The first eight pages of Special Hindi for class IX contain Civics meant for class VIII, after which the Hindi chapters begins. But that is only up to page no 82. The last four pages of the book return to Civics lesson for class VIII.
Similarly, the first eight pages of Social Science book for class IX has initial pages of English Reader of class VIII and from page nine Social Science pages take over.
The bookseller had ordered for 2,000 books for standard IX, VIII and VII of which 100 books for class IX had such misprints and errors.
The shop owner, who wished not be identified, said he got jittery on finding the seal ‘free distribution and not for sale’ printed on a few books. He destroyed the whole consignment suffering monetary loss in this action.
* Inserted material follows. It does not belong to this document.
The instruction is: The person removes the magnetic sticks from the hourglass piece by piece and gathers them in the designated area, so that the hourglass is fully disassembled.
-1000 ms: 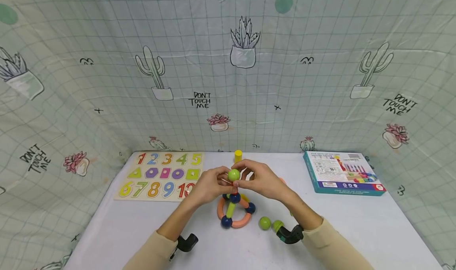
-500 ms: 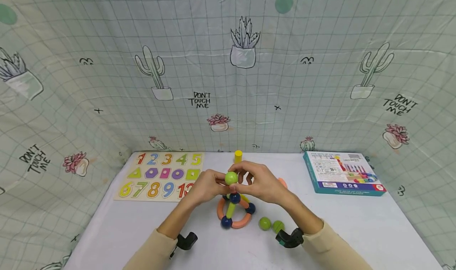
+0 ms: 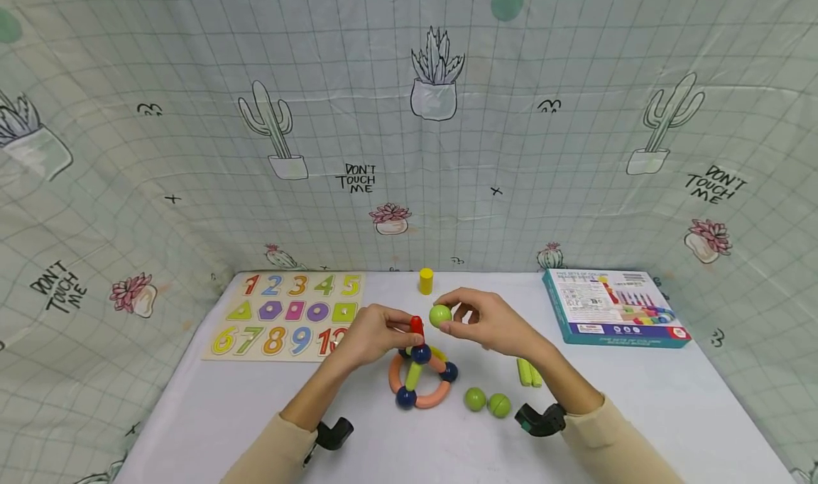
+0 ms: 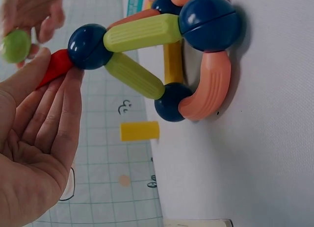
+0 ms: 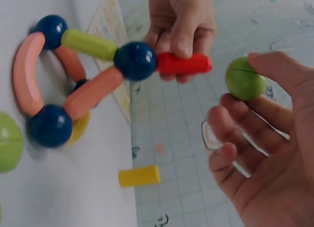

Though the books were sent to him by the government agency, he destroyed them out of fear that he might be prosecuted for possessing books meant for free distribution and not for sale in the open market.
Corporation depot manager (Indore), BD Aurora while admitting such lapses said, “such mistakes do occur in mass printing orders and zero errors can not be expected. Above all such mistakes are far and few looking at the large volume of books printed”.
The Corporation dispatches the books in the first week of June and is open to receiving complaints in this regard till September 30. Normally complaints of such manner are received by the first week of August in about 500 to 700 books every year, which is negligible. This year alone the Corporation dispatched books worth Rs 2.20 crore through general sale and Rs 7 crore through free distribution.
He said it was not possible that a bookseller could have received some books meant for free sale. He explained that the corporation sells books meant to be resold in the open market through bookstores in a process known as general sale and distributes books free of cost meant for government schools through Zilla Shiksha Kendras.
He said in the past 15 years he had not received any complaint of cross consignment and chances of such a mistake were remote.
But the incident has exposed the causal approach of the department in scrutinising books before sending.